> **PROBLEM DETAILS**: Tally the lines below that contain the word "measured". Only the total should be given.

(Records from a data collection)

··········

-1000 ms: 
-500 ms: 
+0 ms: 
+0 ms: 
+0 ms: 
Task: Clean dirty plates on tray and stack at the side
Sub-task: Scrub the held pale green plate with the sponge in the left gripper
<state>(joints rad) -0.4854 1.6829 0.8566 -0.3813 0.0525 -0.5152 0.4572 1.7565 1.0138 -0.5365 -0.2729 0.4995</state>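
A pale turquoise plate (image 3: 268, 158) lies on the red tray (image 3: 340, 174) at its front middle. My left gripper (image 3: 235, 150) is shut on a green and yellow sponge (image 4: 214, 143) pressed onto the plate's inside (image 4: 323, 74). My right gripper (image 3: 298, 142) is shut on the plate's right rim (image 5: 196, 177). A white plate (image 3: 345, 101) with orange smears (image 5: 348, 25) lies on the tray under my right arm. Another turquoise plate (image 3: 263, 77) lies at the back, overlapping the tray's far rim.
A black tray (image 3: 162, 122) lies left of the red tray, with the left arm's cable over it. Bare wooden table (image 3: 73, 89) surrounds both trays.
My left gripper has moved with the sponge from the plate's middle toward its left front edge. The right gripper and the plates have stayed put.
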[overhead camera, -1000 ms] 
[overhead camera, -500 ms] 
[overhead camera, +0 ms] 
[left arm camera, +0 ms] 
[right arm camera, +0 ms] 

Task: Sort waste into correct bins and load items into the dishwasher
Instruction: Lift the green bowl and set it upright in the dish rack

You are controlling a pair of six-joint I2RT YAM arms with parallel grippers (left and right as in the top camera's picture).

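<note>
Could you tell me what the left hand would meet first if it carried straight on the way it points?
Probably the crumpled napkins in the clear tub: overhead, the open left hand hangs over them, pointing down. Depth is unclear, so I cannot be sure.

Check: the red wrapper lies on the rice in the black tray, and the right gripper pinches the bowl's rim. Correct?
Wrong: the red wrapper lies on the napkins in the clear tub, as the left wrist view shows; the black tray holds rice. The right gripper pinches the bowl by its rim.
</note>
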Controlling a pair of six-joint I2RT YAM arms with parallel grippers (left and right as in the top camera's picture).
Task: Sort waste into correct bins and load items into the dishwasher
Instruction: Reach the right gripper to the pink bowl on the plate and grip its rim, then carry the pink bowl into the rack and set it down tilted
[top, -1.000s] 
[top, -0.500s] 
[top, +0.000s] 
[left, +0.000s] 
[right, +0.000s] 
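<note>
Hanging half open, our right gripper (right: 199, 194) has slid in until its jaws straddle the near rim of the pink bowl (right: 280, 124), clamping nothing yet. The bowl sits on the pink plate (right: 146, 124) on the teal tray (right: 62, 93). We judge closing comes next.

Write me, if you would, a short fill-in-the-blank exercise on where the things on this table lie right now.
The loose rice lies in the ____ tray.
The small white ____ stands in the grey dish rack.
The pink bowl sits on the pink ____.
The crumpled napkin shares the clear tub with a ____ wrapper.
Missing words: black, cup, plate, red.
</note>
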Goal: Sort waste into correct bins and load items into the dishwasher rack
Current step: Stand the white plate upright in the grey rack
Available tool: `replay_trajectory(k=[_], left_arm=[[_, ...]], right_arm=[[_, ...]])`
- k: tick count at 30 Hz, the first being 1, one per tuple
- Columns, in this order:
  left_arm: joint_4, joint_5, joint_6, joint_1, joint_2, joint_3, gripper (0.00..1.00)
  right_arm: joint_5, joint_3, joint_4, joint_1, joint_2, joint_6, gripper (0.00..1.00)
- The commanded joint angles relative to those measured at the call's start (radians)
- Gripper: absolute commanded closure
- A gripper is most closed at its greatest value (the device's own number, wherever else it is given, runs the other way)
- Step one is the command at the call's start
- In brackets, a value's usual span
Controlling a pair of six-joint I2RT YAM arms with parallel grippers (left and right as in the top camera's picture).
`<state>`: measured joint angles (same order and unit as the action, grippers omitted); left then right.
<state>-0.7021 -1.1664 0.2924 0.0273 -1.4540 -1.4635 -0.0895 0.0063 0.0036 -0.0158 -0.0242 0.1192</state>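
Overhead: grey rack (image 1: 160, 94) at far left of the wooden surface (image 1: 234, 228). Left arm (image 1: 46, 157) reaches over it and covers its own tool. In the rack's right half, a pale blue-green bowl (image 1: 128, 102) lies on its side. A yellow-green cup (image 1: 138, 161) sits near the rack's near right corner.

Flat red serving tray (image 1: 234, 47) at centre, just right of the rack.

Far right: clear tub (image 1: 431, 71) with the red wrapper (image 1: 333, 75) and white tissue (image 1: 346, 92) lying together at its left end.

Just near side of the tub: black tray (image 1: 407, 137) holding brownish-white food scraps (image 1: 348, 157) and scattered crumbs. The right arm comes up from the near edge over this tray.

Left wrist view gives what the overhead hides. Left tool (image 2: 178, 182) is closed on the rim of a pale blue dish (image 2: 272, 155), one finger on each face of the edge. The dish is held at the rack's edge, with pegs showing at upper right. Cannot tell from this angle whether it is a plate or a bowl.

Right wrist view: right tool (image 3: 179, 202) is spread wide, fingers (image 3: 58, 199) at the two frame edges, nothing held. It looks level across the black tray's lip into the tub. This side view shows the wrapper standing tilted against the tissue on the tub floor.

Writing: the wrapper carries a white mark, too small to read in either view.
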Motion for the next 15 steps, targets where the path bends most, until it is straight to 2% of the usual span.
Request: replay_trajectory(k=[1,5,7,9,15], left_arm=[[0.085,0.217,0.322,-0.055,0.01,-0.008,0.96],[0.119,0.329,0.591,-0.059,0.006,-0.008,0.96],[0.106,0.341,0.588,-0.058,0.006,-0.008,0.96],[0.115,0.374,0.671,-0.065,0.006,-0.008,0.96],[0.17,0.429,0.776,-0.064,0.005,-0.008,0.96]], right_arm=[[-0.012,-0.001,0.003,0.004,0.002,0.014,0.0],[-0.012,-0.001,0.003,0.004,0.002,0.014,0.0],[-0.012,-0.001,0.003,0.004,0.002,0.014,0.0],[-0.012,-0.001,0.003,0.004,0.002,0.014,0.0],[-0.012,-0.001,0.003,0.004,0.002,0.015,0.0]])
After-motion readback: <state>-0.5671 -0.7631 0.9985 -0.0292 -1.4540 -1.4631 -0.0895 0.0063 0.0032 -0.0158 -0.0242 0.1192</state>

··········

> **PROBLEM SOLUTION**: 2